We cannot doubt that any invention which gives assistance to the thinking powers of mankind, and, therefore, by dispensing with much mental drudgery, leads the mind forward to nobler exertions, is a benefit to all. It is not more than four hundred years ago, that the use of Arabic numerals, or figures, began to be generally known in this country. The first date in those numerals said to exist in England, is upon a brass plate in Ware church, 1454. The same date in Roman numerals, which were in use before the Arabic ones, would be expressed by eight letters, mccccliv. The introduction of figures, therefore, was an immense saving of time in the commonest operations of arithmetic. How puzzled we should be, and what a quantity of labour we should lose, if we were compelled to reckon earnings and marketings by the long mode of notation, instead of the short one! This book is easily read, because it is written in words composed of twenty-four letters.
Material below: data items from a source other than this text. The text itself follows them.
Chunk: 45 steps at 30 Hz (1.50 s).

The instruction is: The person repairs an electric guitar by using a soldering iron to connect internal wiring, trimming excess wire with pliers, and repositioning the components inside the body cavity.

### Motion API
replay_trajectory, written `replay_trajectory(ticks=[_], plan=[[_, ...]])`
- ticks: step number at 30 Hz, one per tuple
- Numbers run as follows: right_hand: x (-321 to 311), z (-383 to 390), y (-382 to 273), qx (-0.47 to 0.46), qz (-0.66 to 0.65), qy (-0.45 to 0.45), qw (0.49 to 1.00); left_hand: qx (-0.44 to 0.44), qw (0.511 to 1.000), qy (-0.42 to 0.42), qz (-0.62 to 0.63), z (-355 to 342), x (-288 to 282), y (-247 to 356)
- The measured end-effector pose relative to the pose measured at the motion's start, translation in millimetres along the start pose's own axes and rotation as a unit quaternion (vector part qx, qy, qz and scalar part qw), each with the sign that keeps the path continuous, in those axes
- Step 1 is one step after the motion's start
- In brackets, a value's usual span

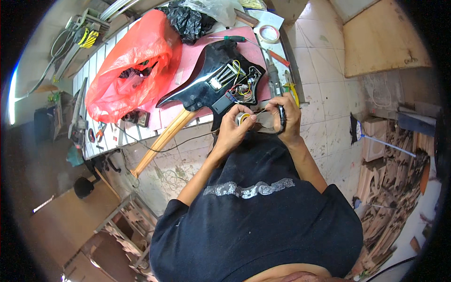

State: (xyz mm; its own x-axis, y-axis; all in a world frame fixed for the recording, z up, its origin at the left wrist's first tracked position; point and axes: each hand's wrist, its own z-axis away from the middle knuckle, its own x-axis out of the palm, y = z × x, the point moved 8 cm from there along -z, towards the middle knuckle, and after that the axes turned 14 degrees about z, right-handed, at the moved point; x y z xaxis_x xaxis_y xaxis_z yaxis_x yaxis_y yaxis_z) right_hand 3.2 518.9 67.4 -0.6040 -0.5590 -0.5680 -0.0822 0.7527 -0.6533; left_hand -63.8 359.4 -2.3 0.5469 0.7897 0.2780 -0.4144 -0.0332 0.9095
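Observation:
Close together near the table's front edge, both my hands are closed. My left hand [233, 129] grips a small spool [242, 118] with a yellowish and white rim. From it a thin strand of wire [261, 112] stretches toward the fingers of my right hand [290, 116]. That hand also holds a black curved tool [282, 118], whose kind I cannot make out. Just beyond lies a black electric guitar [192, 91], back side up. Its rear cavities are uncovered, showing tremolo springs [224, 76] and tangled wires [243, 89]. The pale wooden neck [162, 139] points toward the lower left.
A red plastic bag [136, 66] and a black bag [188, 21] lie on the slatted table [105, 58]. A green-handled screwdriver [235, 38], a tape roll [268, 33] and a red-handled tool [279, 58] are at the back right. A dark cord [181, 142] crosses beneath the neck.

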Motion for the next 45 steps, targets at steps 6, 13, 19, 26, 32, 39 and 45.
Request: replay_trajectory(ticks=[6,13,19,26,32,39,45], plan=[[1,-7,23,0.013,-0.032,-0.021,0.999,0.125,0.977,0.048,-0.165,-1,10,23],[-19,-11,32,-0.010,-0.037,-0.062,0.997,0.175,0.928,0.150,-0.293,-16,-24,35],[-32,-9,52,0.164,-0.072,-0.135,0.975,0.237,0.877,0.135,-0.395,-41,-24,40],[-15,-4,56,0.165,-0.067,-0.142,0.974,0.177,0.890,0.148,-0.393,-63,-28,28],[-7,-5,58,0.159,-0.029,-0.150,0.975,0.172,0.873,0.156,-0.429,-67,-30,28],[1,-6,60,0.148,-0.013,-0.167,0.975,0.194,0.869,0.141,-0.433,-73,-28,18],[3,-8,56,0.138,-0.007,-0.172,0.975,0.195,0.866,0.132,-0.441,-77,-29,13]])
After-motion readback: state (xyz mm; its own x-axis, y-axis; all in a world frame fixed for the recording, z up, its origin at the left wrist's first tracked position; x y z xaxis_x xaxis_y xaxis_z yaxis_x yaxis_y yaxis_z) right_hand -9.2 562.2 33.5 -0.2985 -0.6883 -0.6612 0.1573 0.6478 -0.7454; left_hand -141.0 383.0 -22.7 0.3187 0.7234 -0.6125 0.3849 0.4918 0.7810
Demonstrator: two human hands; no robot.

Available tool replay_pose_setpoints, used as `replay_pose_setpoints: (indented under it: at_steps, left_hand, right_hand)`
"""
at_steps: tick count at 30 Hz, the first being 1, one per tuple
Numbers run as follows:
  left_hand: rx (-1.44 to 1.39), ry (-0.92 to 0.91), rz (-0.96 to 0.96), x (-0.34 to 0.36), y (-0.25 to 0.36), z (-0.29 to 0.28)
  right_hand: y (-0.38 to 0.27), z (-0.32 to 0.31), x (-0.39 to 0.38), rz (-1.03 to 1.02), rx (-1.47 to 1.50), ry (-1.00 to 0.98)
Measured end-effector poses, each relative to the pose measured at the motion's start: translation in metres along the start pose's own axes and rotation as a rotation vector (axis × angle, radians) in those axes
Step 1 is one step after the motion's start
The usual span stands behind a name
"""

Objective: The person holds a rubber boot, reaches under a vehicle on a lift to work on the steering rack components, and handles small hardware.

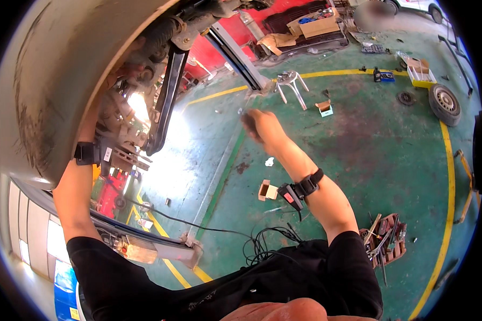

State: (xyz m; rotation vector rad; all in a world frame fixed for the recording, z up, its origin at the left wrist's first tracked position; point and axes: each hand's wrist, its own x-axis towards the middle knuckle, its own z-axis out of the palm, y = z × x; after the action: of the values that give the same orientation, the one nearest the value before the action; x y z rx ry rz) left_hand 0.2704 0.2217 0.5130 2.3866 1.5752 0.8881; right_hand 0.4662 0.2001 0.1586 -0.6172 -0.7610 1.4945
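The underside of a raised car fills the upper left, with its body panel (48, 80) scuffed and grimy. My left arm reaches up behind that panel, and my left hand (131, 72) is among the suspension parts (163, 37); its fingers are mostly hidden. A black suspension arm (168, 99) hangs down beside it. My right hand (260, 125) is out over the floor, apart from the car. Its fingers are curled and dark with grime, with a small pale speck at their tips that is too small to name. Both forearms wear black strapped devices (305, 187).
A white stool (290, 80) stands near the grey lift post (238, 59). A tray of tools (385, 238) lies at the lower right, and a wheel (444, 104) at the far right. Black cable (273, 243) coils below me. An open box (266, 190) lies on the green floor.
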Motion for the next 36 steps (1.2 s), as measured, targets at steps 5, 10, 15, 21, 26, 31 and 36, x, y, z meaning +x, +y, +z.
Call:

In China, where there are no letters in use, every word in the language is expressed by a different character. Few people in China write or read; and those who do, acquire very little knowledge, except the mere knowledge of writing and reading. All the time of their learned men is occupied in acquiring the means of knowledge, and not knowledge itself; and the bulk of the people get very little knowledge at all. It would be just the same thing if there were no machines or engines for diminishing manual labour. Those who had any property would occupy all their time, and the time of their immediate dependents, in raising food and making clothes for themselves, and the rest of the people would go without any food or clothes at all; or rather, which comes to the same thing, there would be no "rest of the people;" the lord and his vassals would have all the produce;—there would be half a million of people in the United Kingdom instead of twenty-seven millions.
When a boy has got hold of what we call the rudiments of learning, he has possessed himself of the most useful tools and machines which exist in the world. He has obtained the means of doing that with extreme ease, which, without these tools, is done only with extreme labour. He has earned the time which, if rightly employed, will elevate his mind, and therefore improve his condition. Just so is it with all tools and machines for diminishing bodily exertion. They give us the means of doing that with comparative ease, which, without them, can only be done with extreme drudgery. They set at liberty a great quantity of mere animal power, which, having then leisure to unite with mental power, produces ingenious and skilful workmen in every trade. But they do more than this. They diminish human suffering—they improve the health—they increase the term of life—they render all occupations less painful and laborious;—and, by doing all this, they elevate man in the scale of existence.